Arvo Pärt attended the Tallinn Conservatory, from which he graduated in 1963. While still a student, he began working as a recording engineer for Estonian radio and also wrote more than 50 film scores. In 1980, he, his wife, and their two children received permission to emigrate to Israel, but, stopping first in Vienna for more than a year, they eventually settled in West Berlin, where they now live.

In the late 1970s, Pärt began to use a style he termed “tintinnabulation.” He explained it this way: “I have discovered that it is enough when a single note is beautifully played. This one note, or a moment of silence, comforts me. I work with very few elements—with one voice, two voices,...primitive materials, with the triad, with one specific tonality. The three notes of a triad are like bells. And that is why I call it ‘tintinnabulation.’”

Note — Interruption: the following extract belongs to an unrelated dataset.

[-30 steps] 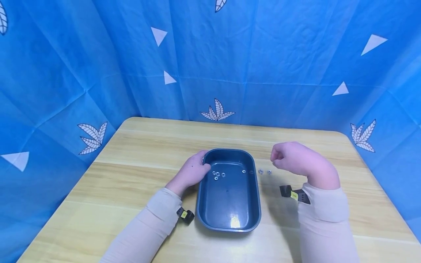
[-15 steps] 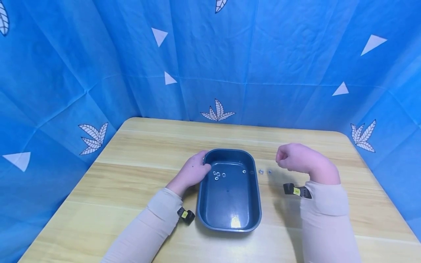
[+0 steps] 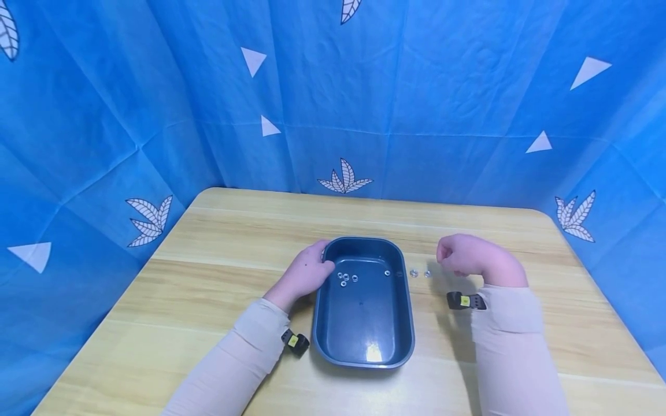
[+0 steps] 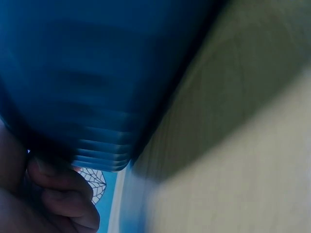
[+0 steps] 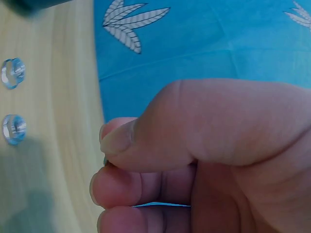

There wasn’t any human relationship or seemingly a musical one between the Estonian and Benjamin Britten. But Pärt was moved to write a work in memory of the British composer, describing the inception of the piece. “Why did the date of Benjamin Britten’s death—December 4, 1976—touch such a chord in me? During this time I was obviously at the point where I could recognize the magnitude of such a loss,” he said in answering his own question. “I had just discovered Britten for myself. Just before his death, I began to appreciate the unusual purity of his music. And besides, for a long time, I had wanted to meet Britten personally, and now it would not come to that.”